We first created two groups of landmark points from the observed paper ruler in the 2D input image. One group is located along the upper edge of the ruler, and the other is positioned along the bottom. For example, in the case shown in Figure 3, except for the points at both ends, we chose landmark points (e.g., all 0.5-inch markers). Let ${\mathbf{c}}_i$ denote the coordinates (in terms of pixels) of the ith landmark point obtained from the 2D input image:

$${\mathbf{c}}_i=\left[\begin{array}{c}{m}_i\\ n_i\end{array}\right].$$

(6)

Here, $i=1, 2,\cdots ,N,$where $N$ is the total number of landmark points. Let ${\mathbf{p}}_i={\left[x_i,y_i,z_i\right]}^{\mathrm{T}}$denote the coordinates of the 3D point on the inner surface of the bowl that corresponds to ${\mathbf{c}}_{\mathrm{i}}$, with $z_i={\left({\displaystyle \frac{\sqrt{{x_i}^2+{y_i}^2}}{R}}\right)}^{q}H$ (according to Equation (3) after rotation around the z-axis). Now, we apply the standard camera coordinate transformation to project ${\mathbf{p}}_i$ onto the 2D image ${\mathbf{p}}_i$ [39,40,41]. The reprojection error, which is the discrepancy between the landmark point ${\mathbf{c}}_i$ and the projection of the simulated 3D point ${\mathbf{p}}_i$, depends on the accuracy of the bowl’s model and the camera’s extrinsic parameters. Minimizing this discrepancy enables us to find the best 3D points that match the landmark points observed from the image [42], thereby allowing us to determine the shape of the bowl. Specifically, in the first step, a 3D point ${\mathbf{p}}_i$ in the physical world is transformed into a 3D point ${\mathbf{p}}_i^{\prime }={\left[x_i^{\prime }, y_i^{\prime },z_i^{\prime }\right]}^{\mathrm{T}}$ in the camera coordinate system by

$${\mathbf{p}}_i^{\prime }=\mathbf{R}{\mathbf{p}}_i+\mathbf{t}$$

(7)

where $\mathbf{R}$ is a rotation matrix and $\mathbf{t}$is a three-dimensional translation vector. In the next step, the 3D point ${\mathbf{p}}_i^{\prime }$is projected onto the 2D image as ${\tilde{\mathbf{c}}}_i={\left[{\tilde{m}}_i,{\tilde{n}}_i\right]}^{\mathrm{T}}$ using the ideal pinhole camera model [40]:

$${\tilde{\mathbf{c}}}_i=\left[\begin{array}{c}{\tilde{m}}_i\\ {\tilde{n}}_i\end{array}\right]=\left[\begin{array}{c}F{\displaystyle \frac{x_i^{\prime }}{z_i^{\prime }}}{+c}_x\\ F{\displaystyle \frac{y_i^{\prime }}{z_i^{\prime }}}{+c}_y\end{array}\right]$$

(8)

where $F$ is the focal length of the camera in pixels and $c_x \mathrm{a}\mathrm{n}\mathrm{d} c_y$ represent the x- and y- coordinate, respectively, of the optical center (also known as the principal point) in the image. Note that $F$, $c_x,\mathrm{a}\mathrm{n}\mathrm{d} c_y$ are intrinsic camera parameters, usually obtained from a camera calibration process [43].

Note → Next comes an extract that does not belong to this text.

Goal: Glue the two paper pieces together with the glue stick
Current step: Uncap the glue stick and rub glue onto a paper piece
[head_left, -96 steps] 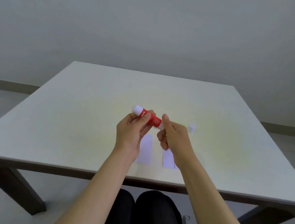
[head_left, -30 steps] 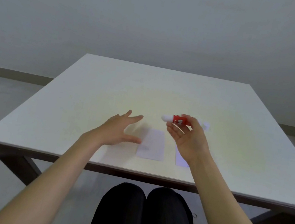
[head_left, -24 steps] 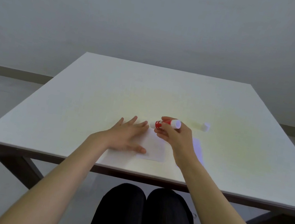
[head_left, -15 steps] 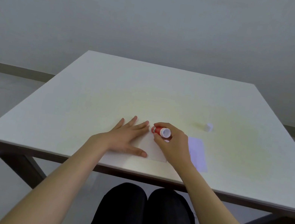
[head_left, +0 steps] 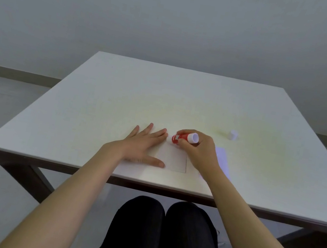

At this point, we have two sets of 2D points, denoted as ${\mathbf{c}}_i$ and ${\tilde{\mathbf{c}}}_i$, corresponding to the measured landmark points and the projected 2D points, respectively$.$We aimed to solve the following optimization problem:

$$\underset{\mathbf{S}}{\min }J={\sum }_{i=1}^N{‖{\tilde{\mathbf{c}}}_i-{\mathbf{c}}_i‖}^2$$

(9)

where $\mathbf{S}=\{R,H,q,\mathbf{R},\mathbf{t}\}$is the set of parameters to be optimized and $‖·‖$ denotes the Euclidean norm.

2.3. Numerical Optimization

To estimate the bowl’s parameters—$H,q,$ and $R$—through one-step optimization, it is imperative to express the 3D landmarks, ${\mathbf{p}}_i, i=1, 2,\cdots ,N$ (shown in Figure 4a) and then use the standard camera coordinate transformation to project ${\mathbf{p}}_i$ to the measured 2D points, ${\mathbf{c}}_i.$ However, ${\mathbf{p}}_i$ is a function of $H,q,$ and $R$, which are all target variables for optimization, and we cannot express this function in a closed form (we will revisit this problem in Section 3.1). As a result, we cannot estimate the bowl’s parameters through a simple one-step optimization process.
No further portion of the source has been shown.